Media massa, baik online maupun cetak, yang kebanyakan di share beritanya oleh pengguna Medsos dianggap turut mempengaruhi perilaku pembacanya. Bahkan tidak hanya cukup sampai di situ saja, lebih-lebih mengarahkan, walaupun kadang pula banyak yang sudah dimodifikasi secara "culas" oleh tangan jahil, mulai judul atau terkadang isinya. Jadi, sebelum membagikan tautan, foto berita dan lain sebagainya, lebih bijak jika pengguna Medsos lebih dulu mengecek kebenarannya dan tidak langsung percaya. Tambah parah lagi langsung disebar lagi ke group lain tanpa diverifikasi.

Mengutip Teori Komunikasi Massa Elihu Katz, Jarum Hipodermik (Hypodermic Needle Model) yang sebenarnya sudah sangat lampau, tapi bisa jadi rujukan teori-teori setelahnya karena sudah berkembang sejak tahun 1930-an. Teori ini mengasumsikan bahwa komunikator atau penyampai, yakni media massa digambarkan lebih pintar dan juga lebih segalanya dari penerima. Media juga memiliki peranan yang kuat dan dapat mempengaruhi afektif, kognisi dan behaviour dari penerimanya.

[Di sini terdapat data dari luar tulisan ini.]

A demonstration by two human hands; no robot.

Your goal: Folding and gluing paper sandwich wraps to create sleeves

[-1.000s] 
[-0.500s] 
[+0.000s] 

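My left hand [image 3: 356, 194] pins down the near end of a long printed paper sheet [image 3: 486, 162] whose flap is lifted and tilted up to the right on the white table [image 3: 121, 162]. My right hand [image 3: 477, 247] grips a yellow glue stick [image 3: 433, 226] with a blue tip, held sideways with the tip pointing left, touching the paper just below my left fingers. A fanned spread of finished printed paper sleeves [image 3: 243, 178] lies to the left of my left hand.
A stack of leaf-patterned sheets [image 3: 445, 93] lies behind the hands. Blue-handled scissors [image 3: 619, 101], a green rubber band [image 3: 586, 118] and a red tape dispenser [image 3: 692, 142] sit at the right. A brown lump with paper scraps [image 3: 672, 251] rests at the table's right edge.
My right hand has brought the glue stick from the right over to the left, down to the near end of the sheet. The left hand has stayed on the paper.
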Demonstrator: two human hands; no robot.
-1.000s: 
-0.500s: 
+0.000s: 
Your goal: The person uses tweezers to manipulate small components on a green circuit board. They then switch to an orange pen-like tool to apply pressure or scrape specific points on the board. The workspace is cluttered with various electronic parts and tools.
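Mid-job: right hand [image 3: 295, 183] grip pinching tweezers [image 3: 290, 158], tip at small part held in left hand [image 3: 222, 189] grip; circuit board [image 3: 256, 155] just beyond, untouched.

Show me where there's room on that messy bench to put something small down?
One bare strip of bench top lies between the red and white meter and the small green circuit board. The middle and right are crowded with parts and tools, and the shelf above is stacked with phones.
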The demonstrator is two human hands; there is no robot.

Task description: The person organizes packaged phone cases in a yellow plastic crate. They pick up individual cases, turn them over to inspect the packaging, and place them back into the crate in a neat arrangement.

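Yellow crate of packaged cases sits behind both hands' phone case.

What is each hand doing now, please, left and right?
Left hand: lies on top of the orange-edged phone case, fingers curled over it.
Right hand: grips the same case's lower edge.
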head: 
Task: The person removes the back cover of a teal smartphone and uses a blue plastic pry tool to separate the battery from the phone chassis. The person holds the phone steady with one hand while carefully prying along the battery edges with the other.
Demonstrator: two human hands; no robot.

Bisa dilihat, jika pembaca mendapat sharing berita dari anggota group WA misalnya, apalagi informasi tersebut dari media nasional, terkadang jika sesuai dengan ide dan keyakinan, tanpa harus dibaca dan dipahami, serta dicek kebenarannya, langsung saja dibagikan ke group lain. Padahal setelah menjalar bagai wabah, ternyata yang tadinya dishare beritanya telah dimodifikasi menjadi hoax oleh tangan jahil. Beberapa media online nasional bahkan sempat harus membuat jawaban atas gambar penggalan judul yang telah diganti oleh netizen.

Oleh karena itu, sudah sepatutnya pengguna Medsos untuk lebih hati-hati dan menggunakannya dengan bijak dan santun. Sebab, sekecil apapun media massa yang disebar ke khalayak akan menjadikan viral dan terkadang pintu untuk menebar benih kebencian jika sudah dicampur oleh orang yang tidak bertanggungjawab. Tetaplah menjadikan elemen api atau Yin di tahun 2017 yang menunjukkan kehangatan dan ketenangan batin, bukan sebaliknya. Pemicu yang akan bisa membakar siapa saja. (*)

Patut untuk direnungkan bersama dan, "Selamat Tahun Baru 2017". Salam.